The quantization step is what causes JPEG images to get worse with each resave. Due to harmonics and rounding problems from integer math, going from the decoded values back to encoded values results in more and more values being cut off. Sure, eventually the image will reach an equilibrium where nothing more is lost, but until you reach that "bad quality image that never gets worse," each resave will degrade the JPEG.
Detecting Changes
The amount of image degradation is not linear. The first time you save a JPEG, the values are "original". The image will change the most during the first resave. The second resave changes the image a little. The third changes it a little more. And so on. If the first image is saved at 90%, then a resave at 90% creates an image equivalent to 81%. The next resave at 90% is equivalent to 72.9% (90% x 90% x 90%). The
nth resave at 90% should be equivalent to 90%
n. (It won't be exactly due to rounding error from integer math and
stepwise approximations, but it is good enough for this description.)

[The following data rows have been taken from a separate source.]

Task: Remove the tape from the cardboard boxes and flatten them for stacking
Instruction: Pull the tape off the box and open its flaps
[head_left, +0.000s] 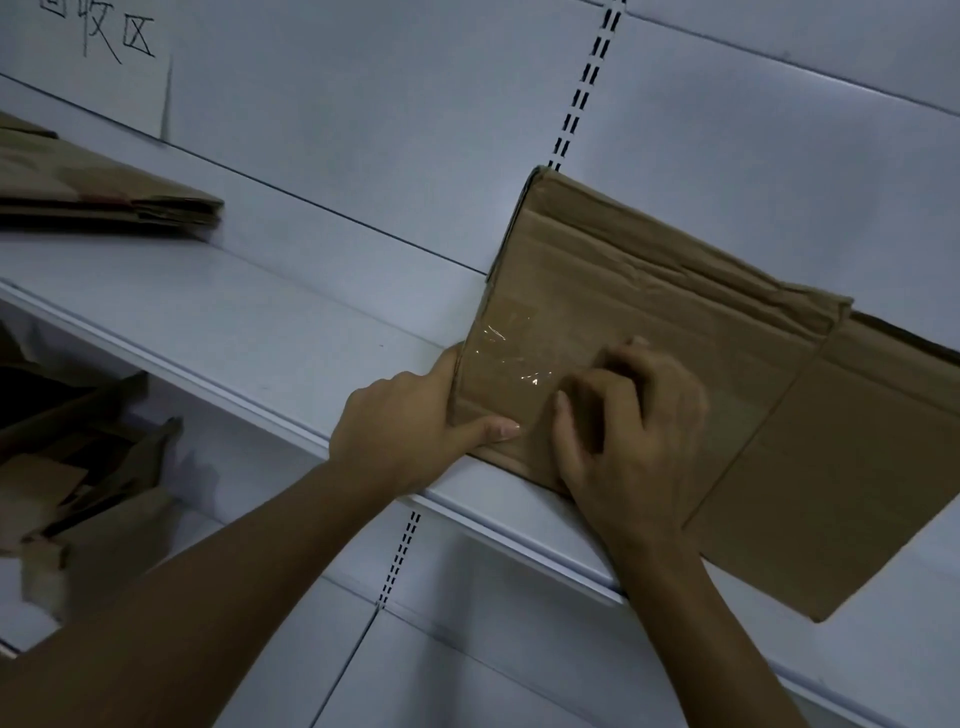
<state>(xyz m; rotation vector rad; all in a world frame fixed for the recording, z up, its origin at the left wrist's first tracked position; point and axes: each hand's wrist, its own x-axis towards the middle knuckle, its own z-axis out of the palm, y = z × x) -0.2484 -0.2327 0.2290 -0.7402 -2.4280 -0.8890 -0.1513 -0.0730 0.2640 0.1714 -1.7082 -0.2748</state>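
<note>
One box (649, 291) in play, and we've got it lying flat on the shelf (234, 322), its right flap hanging past the shelf's front lip. It's brown and creased, crumpled along the far edge. A strip of clear, shiny tape (506, 353) runs across its left panel. Our left hand (405, 431) grips the box's left edge, thumb pressed on top, fingers wrapped round out of sight. Our right hand (634, 431) sits curled at the tape's right end. It's blurred, so we can't tell whether it pinches the tape. Far left on the shelf sits a flat cardboard stack (104, 192).
</note>
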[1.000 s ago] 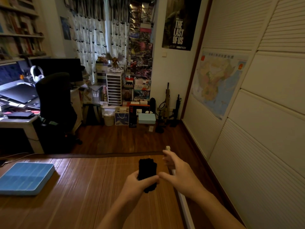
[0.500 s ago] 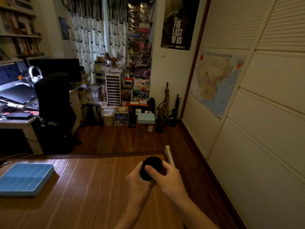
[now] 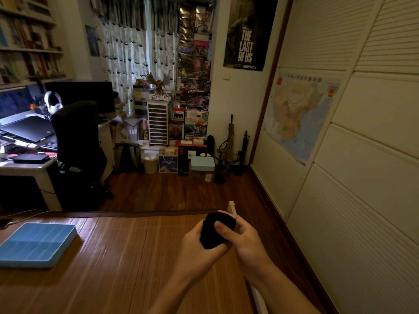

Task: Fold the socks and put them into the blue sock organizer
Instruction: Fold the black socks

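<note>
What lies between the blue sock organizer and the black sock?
Only bare bamboo mat separates the sock organizer and black sock, in the head view.

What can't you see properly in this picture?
Head view, black sock: left hand and right hand wrap it, so one sock or two is unclear.
Head view, blue sock organizer: cut by the left edge, its compartments too dim to tell what is inside.
</note>
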`<state>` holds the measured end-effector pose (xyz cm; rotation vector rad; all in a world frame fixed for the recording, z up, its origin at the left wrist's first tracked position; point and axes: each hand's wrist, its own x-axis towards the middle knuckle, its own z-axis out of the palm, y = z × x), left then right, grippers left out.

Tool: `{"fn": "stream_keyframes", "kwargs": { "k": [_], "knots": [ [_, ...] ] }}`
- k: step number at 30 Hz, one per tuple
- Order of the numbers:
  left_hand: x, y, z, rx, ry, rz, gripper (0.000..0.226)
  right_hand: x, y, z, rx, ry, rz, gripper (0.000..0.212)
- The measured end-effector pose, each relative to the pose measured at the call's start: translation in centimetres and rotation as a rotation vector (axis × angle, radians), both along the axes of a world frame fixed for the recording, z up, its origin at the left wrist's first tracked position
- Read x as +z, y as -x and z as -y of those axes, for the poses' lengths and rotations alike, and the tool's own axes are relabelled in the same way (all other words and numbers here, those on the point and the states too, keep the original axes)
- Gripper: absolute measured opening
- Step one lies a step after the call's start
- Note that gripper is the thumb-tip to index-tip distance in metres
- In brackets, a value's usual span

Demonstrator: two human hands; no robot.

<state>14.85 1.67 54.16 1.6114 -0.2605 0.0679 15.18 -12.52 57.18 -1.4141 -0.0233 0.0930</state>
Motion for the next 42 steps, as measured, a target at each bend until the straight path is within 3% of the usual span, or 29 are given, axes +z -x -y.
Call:
{"fn": "stream_keyframes", "kwargs": {
  "k": [4, 9, 12, 15, 19, 25, 32, 34, 37, 39, 42],
  "knots": [
    [0.3, -0.3, -0.5, -0.011, -0.068, -0.034, 0.059, 0.2, 0.1, 0.2, -0.023, 0.092, 0.042, 0.051],
    [0.6, 0.4, 0.3, 0.212, -0.189, 0.023, 0.099, 0.1, 0.4, -0.4, -0.122, 0.115, 0.072, 0.042],
    [0.6, 1.0, 1.2, 0.384, -0.28, 0.052, 0.105, 0.0, 0.3, -0.6, -0.209, 0.131, 0.093, 0.035],
    [0.4, 1.5, 2.0, 0.522, -0.348, 0.155, 0.092, 0.0, 0.2, -1.0, -0.266, 0.161, 0.09, 0.029],
    [1.0, 2.2, 2.4, 0.422, -0.307, 0.187, 0.057, 0.0, 0.3, -1.3, -0.282, 0.153, 0.077, 0.029],
    [1.5, 2.4, 3.0, 0.225, -0.248, 0.151, 0.061, -0.2, 0.4, -1.5, -0.311, 0.156, 0.052, 0.029],
    [0.6, 1.0, 2.1, 0.21, -0.234, 0.058, 0.033, -0.7, 0.6, -1.4, -0.241, 0.26, 0.069, 0.033],
    [0.3, 0.3, 0.8, 0.127, -0.061, -0.095, 0.031, -0.5, 0.5, -0.9, -0.176, 0.332, 0.077, 0.036],
    [0.2, -0.4, -1.5, -0.076, 0.485, -0.431, 0.04, 0.2, 0.3, 0.6, -0.089, 0.391, 0.194, 0.041],
    [0.4, -0.4, -2.4, -0.169, 0.732, -0.55, 0.055, 0.6, 0.2, 1.4, -0.03, 0.454, 0.308, 0.043],
    [0.7, -0.3, -2.6, -0.294, 1.002, -0.644, 0.081, 0.6, 0.4, 1.6, 0.144, 0.551, 0.373, 0.086]
  ]
}}
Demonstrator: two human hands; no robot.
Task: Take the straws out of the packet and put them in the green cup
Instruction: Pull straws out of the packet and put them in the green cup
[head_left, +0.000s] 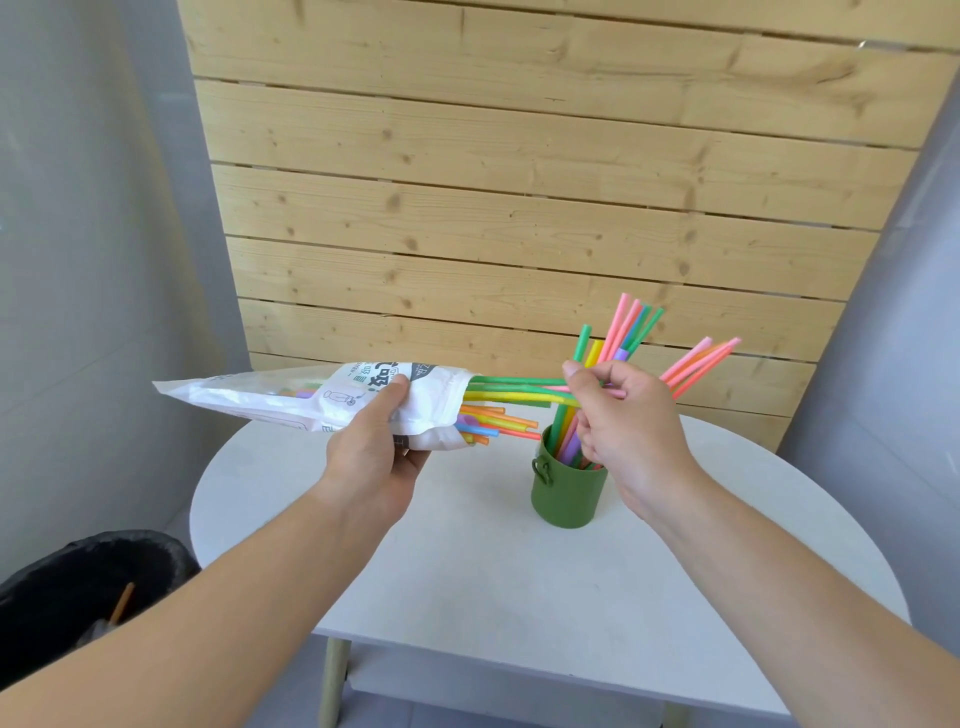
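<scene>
My left hand (371, 457) grips a white printed straw packet (291, 397), held sideways above the table with its open mouth facing right. Several coloured straws (514, 389) stick out of that mouth. My right hand (623, 415) pinches a few of them, green, yellow and pink, which still reach back into the packet. Just below and behind this hand stands the green cup (566, 493) on the white table, holding several straws (631, 327) that fan out upward and to the right.
The round white table (467, 571) stands against a wooden plank wall (519, 182). A black-lined bin (88, 587) sits on the floor at the lower left. Grey walls flank both sides.
</scene>
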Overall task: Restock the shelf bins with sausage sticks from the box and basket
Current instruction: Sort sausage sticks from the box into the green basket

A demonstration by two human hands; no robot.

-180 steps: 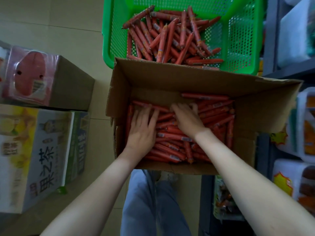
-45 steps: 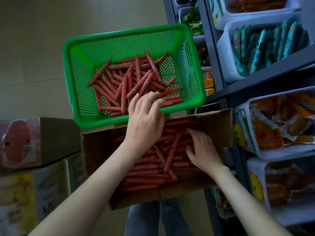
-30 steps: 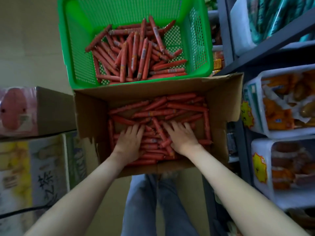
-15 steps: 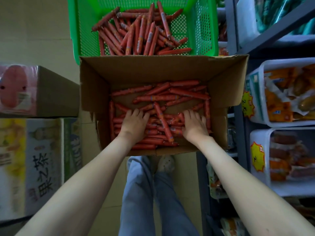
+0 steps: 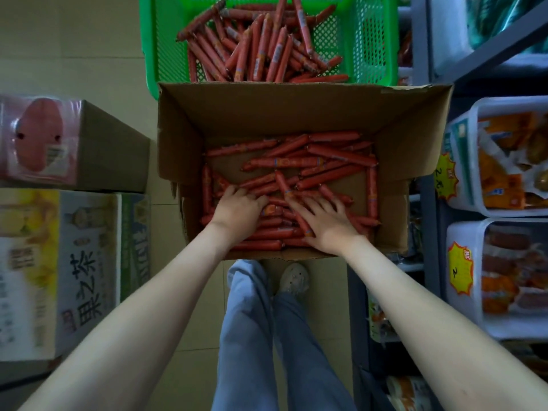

Knowing this, I developed an error level analysis (ELA) system. By intentionally resaving the image and comparing it with the pre-resave image, the amount of change can be identified. The idea is that the entire image should be at roughly the same potential error level. If an image is digitally modified, then the modified areas will have a different error level potential than the rest of the image. (There are many caveats, including high-contrast edges, frequency impulses, and uniformly colored surfaces, but this is good enough for most images.)
Error Level Analysis
Although I released enough detail for other people to implement the algorithm, I never released code. Instead, I left it for other people to develop their own variations. And while there are a couple of different implementations out there (
Noah,
SoCo Software,
Schlake), I have been really impressed by the
Image Error Level Analyser by P. Ringwood. His system allows you to paste in a URL to a JPEG and compute the ELA error potential. Better yet: he caches the result so you can refer to it later.
I'm thrilled with his results (and entertained by his domain name: errorlevelanalysis.com -- I'm jealous!). I think it is wonderful that Ringwood has opened his application for other people to experiment with. On a scale from 1 to 10, this is awesome.
Sounds like you're doing it right!
Speaking generally and not about any specific image:
Images should stablize after about 25 resaves. (Some stablize after as few as 5!)
The quality level does alter the rate a little. 75% usually stablizes faster than 90%. However, 90% makes smaller adjustments, so it may hit a local minima in the error level much faster. (Big boulder rolling down hill stops when it hits the bottom. Small rock stops when it hits another rock.)
I have a high quality photo (from a digital camera) that I usually play with. At 75%, it stablizes after 24 resaves. (Stablize meaning "exact same sha1 on the file".) At 90%, it stablizes after 17 resaves.
If you're seeing the picture stablize after 10 resaves, then either the image started off low quality, or you're using a very high quality level for the resaves (like 95% or 98%). Do you mind if I ask what resave quality level you are using?
I found an interesting result: if you save repeatedly with different qualities, say, 99, 97, 95, 93, 91 percent, it will degrade the image more than you would expect at that high quality level. It's like the JPG algorithm is unable to converge.
Anyways, thanks for the interesting topic.
========================
#!/bin/sh
cp srcimage.jpg image.jpg
while [ true ]
do
for Q in $*
do
mogrify -quality $Q image.jpg
echo -n "$Q `wc -c image.jpg` "
done
echo
read DUMMY
done
Cheers for the kind words. I'm actually looking into ways to port that jpegquality.c code over to work on my website, so it's not always running at 95% - but sadly, since my day job beckons, it hasn't happened yet.